In the present study, we strikingly identified that TCF7L2 could profoundly inhibit the expression of PIK3R1 gene and its encoding protein PI3K p85, which then could lead to the activation of PI3K/AKT signaling and stimulate insulin secretion in pancreatic β-cells. However, the integrity and stability of evolutionarily conserved TCF7L2-binding motif plays a very crucial role in the binding events between transcription factor TCF7L2 and its candidate target genes. We also found that the affinity of TCF7L2 to the promoter region of PIK3R1 alters upon the specific binding sites, which further provides statistical validation to the necessity of TCF7L2-binding motif.
This study demonstrated that TCF7L2 is closely bound to the specific binding regions of PIK3R1 promoter and prominently controls the transcription of its encoding protein p85, which further affects the activation of PI3K/AKT signaling pathway and insulin secretion.

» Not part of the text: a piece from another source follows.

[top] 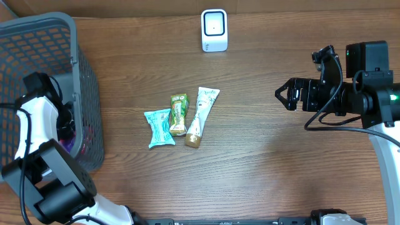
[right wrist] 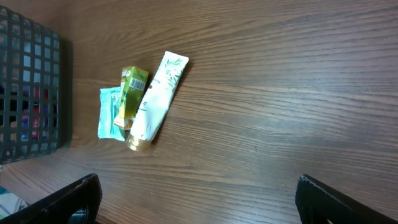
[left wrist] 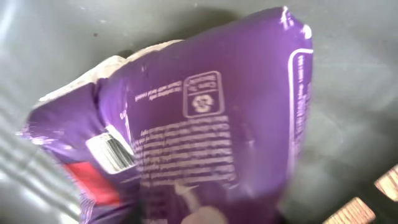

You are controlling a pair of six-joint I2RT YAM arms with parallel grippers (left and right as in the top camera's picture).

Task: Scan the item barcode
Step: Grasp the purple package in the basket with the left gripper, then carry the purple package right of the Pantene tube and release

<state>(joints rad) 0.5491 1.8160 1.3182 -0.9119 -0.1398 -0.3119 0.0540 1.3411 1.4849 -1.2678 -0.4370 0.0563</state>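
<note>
Grey basket (top: 78, 69) at the left of the table (top: 262, 175) holds the purple packet (left wrist: 211, 124); we see its long axis run roughly left to right in the left wrist view, crimped end rightward. Its white small print is too blurred to read; a barcode label (left wrist: 112, 152) sits lower left. Left gripper (top: 67, 128): we cannot tell whether its fingers grip. Right gripper (top: 286, 95) hangs wide open, well apart from the scanner (top: 214, 30)

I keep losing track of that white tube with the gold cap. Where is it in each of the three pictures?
Overhead: white tube near the picture's middle, rightmost of three items.
Left wrist: not in it; a purple packet fills the picture.
Right wrist: left of centre, upper half.
Shared landmark, those two views: the green packet just left of it.
</note>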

转录因子7样蛋白2(TCF7L2),以前称为TCF-4,是参与下游WNT信号传导的主要转录因子形式,与糖尿病易感性的关联最为密切。尽管我们仍不清楚TCF7L2如何在胰腺内分泌细胞上发挥其生理功能,但有人提出TCF7L2可能通过调节PI3K/AKT信号通路的激活直接影响β细胞功能。
将TCF7L2敲低病毒或慢病毒-TCF7L2转染MIN6细胞48小时,以评估TCF7L2对PI3K/AKT信号通路和胰腺β细胞功能的作用。分别通过蛋白质印迹法检测PI3K p85和p-Akt的表达以及通过酶联免疫吸附测定(ELISA)检测胰岛素分泌来证实这一点。进行染色质免疫沉淀(ChIP)和聚合酶链反应(PCR)实验,以探索PIK3R1启动子中TCF7L2结合位点的基因组分布,并通过荧光素酶报告基因测定分析其亲和力。
在本研究中,我们惊人地发现TCF7L2可显著抑制PIK3R1基因及其编码蛋白PI3K p85的表达,进而导致PI3K/AKT信号通路的激活并刺激胰腺β细胞中的胰岛素分泌。然而,进化保守的TCF7L2结合基序的完整性和稳定性在转录因子TCF7L2与其候选靶基因之间的结合事件中起着至关重要的作用。我们还发现,TCF7L2与PIK3R1启动子区域的亲和力会因特定结合位点而改变,这进一步为TCF7L2结合基序的必要性提供了统计学验证。
本研究表明,TCF7L2与PIK3R1启动子的特定结合区域紧密结合,并显著控制其编码蛋白p85的转录,进而影响PI3K/AKT信号通路的激活和胰岛素分泌。